Símon no quería tener mucho trato con Grímur; evitaba a su padre todo cuanto podía, pero a veces se veía obligado a acompañarlo. Cuando Símon se fue haciendo mayor, Grímur le hacía cada vez más encargos y se lo llevaba consigo a Reykjavik de excursión para cargar con las compras colina arriba. El viaje a la ciudad les llevaba unas dos horas, bajando a Grafarvogur, cruzando el puente del Ellidaá y siguiendo la orilla de la bahía hasta Laugarnes. A veces pasaban también por la ladera de Háaleiti y bajaban por el Sogamýri. Símon se mantenía cuatro o cinco pasos detrás de Grímur, quien no le dirigía la palabra ni se preocupaba de él hasta que le hacía cargar con las compras y lo empujaba de vuelta. El viaje de vuelta duraba entre tres y cuatro horas, según el peso que Símon se viera forzado a acarrear. A veces, Grímur se quedaba en la ciudad y no aparecía por la colina durante dos días.

Entonces reinaba en casa algo parecido a la alegría.
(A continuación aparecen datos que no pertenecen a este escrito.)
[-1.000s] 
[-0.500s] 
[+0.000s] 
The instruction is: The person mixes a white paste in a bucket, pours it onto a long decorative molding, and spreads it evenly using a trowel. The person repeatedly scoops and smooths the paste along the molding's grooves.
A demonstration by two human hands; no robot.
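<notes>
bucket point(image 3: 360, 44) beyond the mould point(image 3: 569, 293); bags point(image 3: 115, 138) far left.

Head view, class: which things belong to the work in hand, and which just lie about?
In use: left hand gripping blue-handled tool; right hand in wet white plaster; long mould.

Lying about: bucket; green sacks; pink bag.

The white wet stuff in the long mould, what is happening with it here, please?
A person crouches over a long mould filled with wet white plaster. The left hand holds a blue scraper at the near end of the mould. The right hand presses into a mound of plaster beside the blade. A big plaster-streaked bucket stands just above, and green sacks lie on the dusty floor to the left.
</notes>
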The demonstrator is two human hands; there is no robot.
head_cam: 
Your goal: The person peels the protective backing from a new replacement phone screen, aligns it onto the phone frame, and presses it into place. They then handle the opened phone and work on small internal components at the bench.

En sus excursiones a Reykjavik, Símon descubrió algo que necesitó cierto tiempo para asimilar, y que nunca llegó a comprender plenamente. En casa, Grímur era taciturno, irritable y violento. No toleraba que se le dirigiera la palabra. Utilizaba muchos tacos al hablar y acostumbraba a insultar a sus hijos y a su mujer; les hacía satisfacer cada uno de sus caprichos, y ay de ellos si no lo hacían. Pero al relacionarse con los demás, parecía que el monstruo hubiera cambiado de piel y se hubiera convertido en otra persona. En las primeras excursiones Símon pensó que vería a Grímur tal como se comportaba en casa, dedicándose a soltarle improperios a la gente y peleándose. Pero no fue así; más bien sucedió todo lo contrario. De repente, quería agradar a todos. Hablaba encantado con el tendero y hacía reverencias y cedía el paso cuando entraba alguien en la tienda y los trataba de usted. Incluso sonreía. Saludaba con un apretón de manos. A veces se encontraba con alguien a quien conocía de tiempo atrás y reía a carcajadas, con una risa alegre en vez de aquella risa extraña, seca y ronca que emitía en ocasiones cuando ultrajaba a su madre. Los hombres señalaban a Símon, y Grímur le ponía una mano encima de la cabeza y decía que era hijo suyo, sí, y qué grande estaba ya. Símon se inclinaba al principio, como esperando un golpe, y Grímur hacía broma.